Saved data entries:
--------

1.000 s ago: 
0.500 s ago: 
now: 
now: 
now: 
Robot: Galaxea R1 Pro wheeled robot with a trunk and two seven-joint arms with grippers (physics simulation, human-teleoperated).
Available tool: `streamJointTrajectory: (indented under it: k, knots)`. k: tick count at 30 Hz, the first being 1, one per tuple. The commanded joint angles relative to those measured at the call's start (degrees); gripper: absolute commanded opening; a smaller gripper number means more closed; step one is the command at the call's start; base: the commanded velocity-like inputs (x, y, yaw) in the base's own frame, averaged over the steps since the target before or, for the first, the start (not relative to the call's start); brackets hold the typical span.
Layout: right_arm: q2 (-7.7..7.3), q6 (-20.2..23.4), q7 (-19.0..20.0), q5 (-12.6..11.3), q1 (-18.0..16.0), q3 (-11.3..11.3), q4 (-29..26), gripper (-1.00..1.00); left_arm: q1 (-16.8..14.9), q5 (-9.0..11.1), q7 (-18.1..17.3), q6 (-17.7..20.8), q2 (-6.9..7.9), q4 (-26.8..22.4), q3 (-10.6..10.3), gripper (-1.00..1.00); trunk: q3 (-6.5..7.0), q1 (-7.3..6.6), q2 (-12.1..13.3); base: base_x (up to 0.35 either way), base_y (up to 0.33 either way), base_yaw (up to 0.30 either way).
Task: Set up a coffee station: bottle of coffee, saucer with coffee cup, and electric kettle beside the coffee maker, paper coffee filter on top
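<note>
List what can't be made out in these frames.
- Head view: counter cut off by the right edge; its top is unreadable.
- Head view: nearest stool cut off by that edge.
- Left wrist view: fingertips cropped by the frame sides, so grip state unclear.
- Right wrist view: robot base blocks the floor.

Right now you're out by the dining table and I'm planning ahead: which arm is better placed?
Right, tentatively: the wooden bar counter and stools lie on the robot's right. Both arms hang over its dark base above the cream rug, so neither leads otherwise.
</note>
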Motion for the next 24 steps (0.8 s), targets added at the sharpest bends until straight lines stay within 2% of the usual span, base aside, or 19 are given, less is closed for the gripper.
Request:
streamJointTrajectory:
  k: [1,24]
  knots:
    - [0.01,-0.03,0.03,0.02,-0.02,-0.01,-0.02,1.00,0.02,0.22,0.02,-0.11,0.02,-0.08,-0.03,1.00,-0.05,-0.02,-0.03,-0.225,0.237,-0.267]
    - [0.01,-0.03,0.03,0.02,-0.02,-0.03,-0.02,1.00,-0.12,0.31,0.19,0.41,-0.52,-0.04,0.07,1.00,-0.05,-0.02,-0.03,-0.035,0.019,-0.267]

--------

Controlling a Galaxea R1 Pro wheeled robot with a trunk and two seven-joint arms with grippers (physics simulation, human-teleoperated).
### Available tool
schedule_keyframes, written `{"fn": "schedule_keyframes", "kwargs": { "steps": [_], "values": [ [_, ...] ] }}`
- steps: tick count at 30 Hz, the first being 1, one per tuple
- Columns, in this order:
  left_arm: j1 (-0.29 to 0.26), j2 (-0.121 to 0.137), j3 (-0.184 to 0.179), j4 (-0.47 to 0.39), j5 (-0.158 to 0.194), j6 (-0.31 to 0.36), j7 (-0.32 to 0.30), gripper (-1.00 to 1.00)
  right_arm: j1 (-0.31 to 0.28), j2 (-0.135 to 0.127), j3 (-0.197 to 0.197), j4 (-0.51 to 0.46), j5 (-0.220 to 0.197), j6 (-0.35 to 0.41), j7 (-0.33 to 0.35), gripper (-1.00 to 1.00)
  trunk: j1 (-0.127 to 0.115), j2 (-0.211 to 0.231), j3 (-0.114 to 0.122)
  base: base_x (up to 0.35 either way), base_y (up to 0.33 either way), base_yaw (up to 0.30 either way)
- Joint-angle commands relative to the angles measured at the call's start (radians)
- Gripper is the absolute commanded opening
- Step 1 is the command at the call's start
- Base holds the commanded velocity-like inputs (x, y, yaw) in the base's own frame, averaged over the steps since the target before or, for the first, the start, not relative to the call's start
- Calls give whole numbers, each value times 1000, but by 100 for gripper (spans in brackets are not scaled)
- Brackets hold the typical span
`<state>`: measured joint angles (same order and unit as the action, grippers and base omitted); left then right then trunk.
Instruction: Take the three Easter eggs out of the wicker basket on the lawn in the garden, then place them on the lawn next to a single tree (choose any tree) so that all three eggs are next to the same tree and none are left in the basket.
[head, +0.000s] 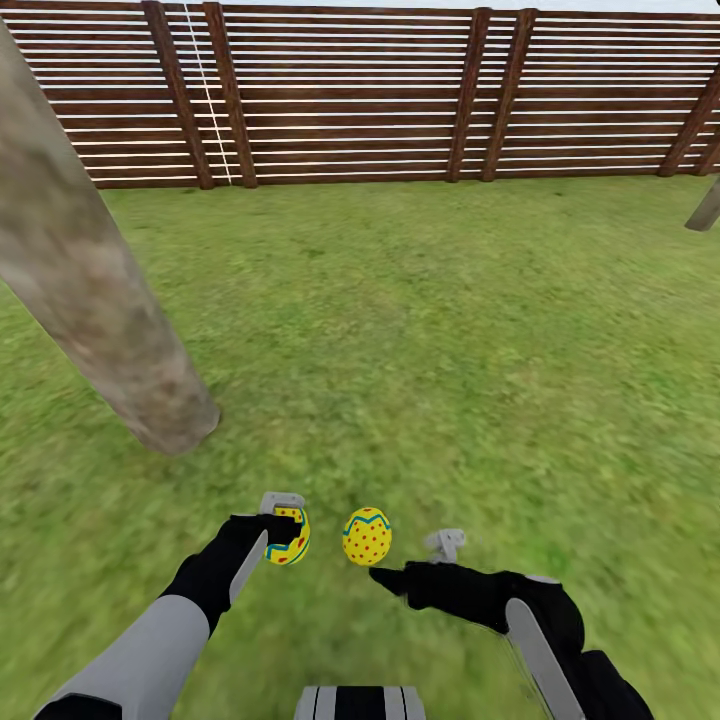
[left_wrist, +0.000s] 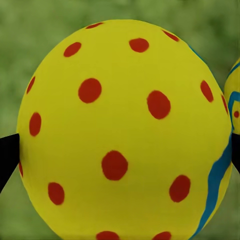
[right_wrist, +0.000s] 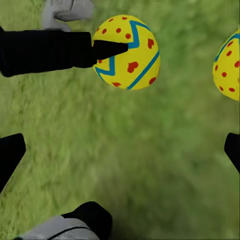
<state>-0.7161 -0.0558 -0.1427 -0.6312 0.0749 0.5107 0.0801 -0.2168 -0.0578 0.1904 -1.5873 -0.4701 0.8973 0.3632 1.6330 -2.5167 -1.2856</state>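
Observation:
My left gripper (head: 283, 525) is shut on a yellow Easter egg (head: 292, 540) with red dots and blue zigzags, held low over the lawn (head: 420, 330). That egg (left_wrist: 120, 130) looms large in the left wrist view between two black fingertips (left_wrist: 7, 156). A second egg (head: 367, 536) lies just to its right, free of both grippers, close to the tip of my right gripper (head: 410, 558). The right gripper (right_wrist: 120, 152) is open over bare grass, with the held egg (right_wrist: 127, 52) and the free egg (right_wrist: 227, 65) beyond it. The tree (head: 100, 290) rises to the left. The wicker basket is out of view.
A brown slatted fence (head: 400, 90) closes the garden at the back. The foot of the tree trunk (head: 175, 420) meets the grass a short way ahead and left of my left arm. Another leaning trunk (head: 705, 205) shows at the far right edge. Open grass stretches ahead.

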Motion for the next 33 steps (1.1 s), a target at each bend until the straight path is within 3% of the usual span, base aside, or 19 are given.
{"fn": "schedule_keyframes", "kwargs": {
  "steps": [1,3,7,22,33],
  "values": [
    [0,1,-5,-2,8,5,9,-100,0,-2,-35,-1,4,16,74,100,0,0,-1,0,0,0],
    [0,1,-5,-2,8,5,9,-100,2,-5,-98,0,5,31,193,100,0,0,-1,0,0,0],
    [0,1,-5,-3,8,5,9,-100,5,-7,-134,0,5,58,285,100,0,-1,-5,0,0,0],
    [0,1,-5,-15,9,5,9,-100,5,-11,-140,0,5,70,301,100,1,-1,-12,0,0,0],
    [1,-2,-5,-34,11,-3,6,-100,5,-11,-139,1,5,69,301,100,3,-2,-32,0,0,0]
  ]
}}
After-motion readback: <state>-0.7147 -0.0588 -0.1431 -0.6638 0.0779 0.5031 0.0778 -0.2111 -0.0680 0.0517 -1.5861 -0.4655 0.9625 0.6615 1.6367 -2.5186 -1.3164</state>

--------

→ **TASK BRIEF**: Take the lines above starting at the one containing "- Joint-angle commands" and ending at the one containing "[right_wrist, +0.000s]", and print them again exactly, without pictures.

→ **REPLY**:
- Joint-angle commands relative to the angles measured at the call's start (radians)
- Gripper is the absolute commanded opening
- Step 1 is the command at the call's start
- Base holds the commanded velocity-like inputs (x, y, yaw) in the base's own frame, averaged over the steps since the target before or, for the first, the start, not relative to the call's start
- Calls give whole numbers, each value times 1000, but by 100 for gripper (spans in brackets are not scaled)
- Brackets hold the typical span
`<state>`: measured joint angles (same order and unit as the action, grippers and base omitted); left then right then trunk.
Instruction: Take the three Easter eggs out of the wicker basket on the lawn in the garden, then place them on the lawn next to a single tree (choose any tree) so that all three eggs are next to the same tree and none are left in the basket.
[head, +0.000s] 
[left_wrist, +0.000s] 
[right_wrist, +0.000s] 

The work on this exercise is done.